Although the Defendants raise many arguments in opposition to coverage of the Underlying Claims, the Court will resolve the dispute on a singularly dispositive ground.

Both Defendants' policies with EHCC provide for similar, but not identical coverage. Recall that the Scottsdale Policy provides indemnification for "Loss[es]" for which EHCC has become legally responsible to pay by reason of a "Claim" made for a "Wrongful Act," and that the Hartford Policy agreed to provide coverage with respect "those sums that [EHCC] shall become legally obligated to pay as damages because of 'employee benefits injury'."

Both policies condition indemnification on a loss sustained by EHCC 'because of' either an Employee Benefits Injury6 or Wrongful Act.7 See Pacific Ins. Co. Ltd. v. Eaton Vance Mgmt. , 369 F.3d 584, 589 (2004) (holding that "by reason of" means "because of," and "because of" requires a "direct causal relationship between the fact of liability" and the wrongful act, i.e., a "strict but-for test") (quotation marks and citations omitted).

Defendants argue that EHCC did not become legally responsible to pay the Underlying Claims by reason of a claim made for "Wrongful Acts," or "Employee Benefits Injury." Relying on cases like Health Net, Inc. v.

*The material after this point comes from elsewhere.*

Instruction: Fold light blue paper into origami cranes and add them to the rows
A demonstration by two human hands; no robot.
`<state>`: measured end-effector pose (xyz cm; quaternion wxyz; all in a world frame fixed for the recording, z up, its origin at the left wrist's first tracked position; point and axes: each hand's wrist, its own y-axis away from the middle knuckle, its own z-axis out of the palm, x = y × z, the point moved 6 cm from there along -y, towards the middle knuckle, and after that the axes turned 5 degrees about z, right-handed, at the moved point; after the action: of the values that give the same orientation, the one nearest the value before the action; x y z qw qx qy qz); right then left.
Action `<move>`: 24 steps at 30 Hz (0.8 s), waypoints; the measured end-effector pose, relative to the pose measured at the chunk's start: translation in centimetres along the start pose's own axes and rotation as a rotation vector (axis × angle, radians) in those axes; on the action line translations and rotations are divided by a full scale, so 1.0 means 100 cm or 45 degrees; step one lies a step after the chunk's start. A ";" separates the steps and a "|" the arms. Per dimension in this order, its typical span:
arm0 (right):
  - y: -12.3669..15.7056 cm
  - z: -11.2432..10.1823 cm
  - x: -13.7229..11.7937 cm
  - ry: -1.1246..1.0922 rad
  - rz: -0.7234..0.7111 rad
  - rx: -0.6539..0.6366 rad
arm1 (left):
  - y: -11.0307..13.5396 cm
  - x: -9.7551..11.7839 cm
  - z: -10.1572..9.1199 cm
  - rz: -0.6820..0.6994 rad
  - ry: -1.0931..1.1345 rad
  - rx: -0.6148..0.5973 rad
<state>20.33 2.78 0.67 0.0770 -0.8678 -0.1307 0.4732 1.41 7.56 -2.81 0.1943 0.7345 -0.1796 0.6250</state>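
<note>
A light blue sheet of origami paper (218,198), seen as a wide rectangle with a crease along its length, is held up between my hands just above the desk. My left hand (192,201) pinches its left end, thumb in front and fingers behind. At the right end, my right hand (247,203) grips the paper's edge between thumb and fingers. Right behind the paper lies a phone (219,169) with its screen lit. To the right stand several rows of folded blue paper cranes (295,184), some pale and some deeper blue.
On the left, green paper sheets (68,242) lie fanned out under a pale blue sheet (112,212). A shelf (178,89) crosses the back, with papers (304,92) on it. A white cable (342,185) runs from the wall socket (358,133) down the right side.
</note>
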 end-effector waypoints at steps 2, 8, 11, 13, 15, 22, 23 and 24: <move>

RLI Ins. Co. , 206 Cal. App. 4th 232, 252, 141 Cal.Rptr.3d 649 (2012), as modified on denial of reh'g (June 12, 2012), Eaton Vance Mgmt. , 369 F.3d 584, and Baylor Heating & Air Conditioning, Inc. v. Federated Mut. Ins. Co. , 987 F.2d 415 (7th Cir. 1993), Defendants contend that EHCC became legally responsible to pay the Underlying Claims because it failed to pay premiums into the EHCC Benefit Plans, a liability borne out of a breach of a contractual obligation, rather than a Wrongful Act or an Employment Benefits Injury. In Defendants' eyes, EHCC became legally responsible for the Underlying Claims-not because of its Controller's acts or omissions or his breach of fiduciary duty-but because it had promised its employees company-paid EHCC Benefit Plans as part of their employment with EHCC, and Defendants insist that their policies with EHCC did not *1035extend coverage to breach of contract claims.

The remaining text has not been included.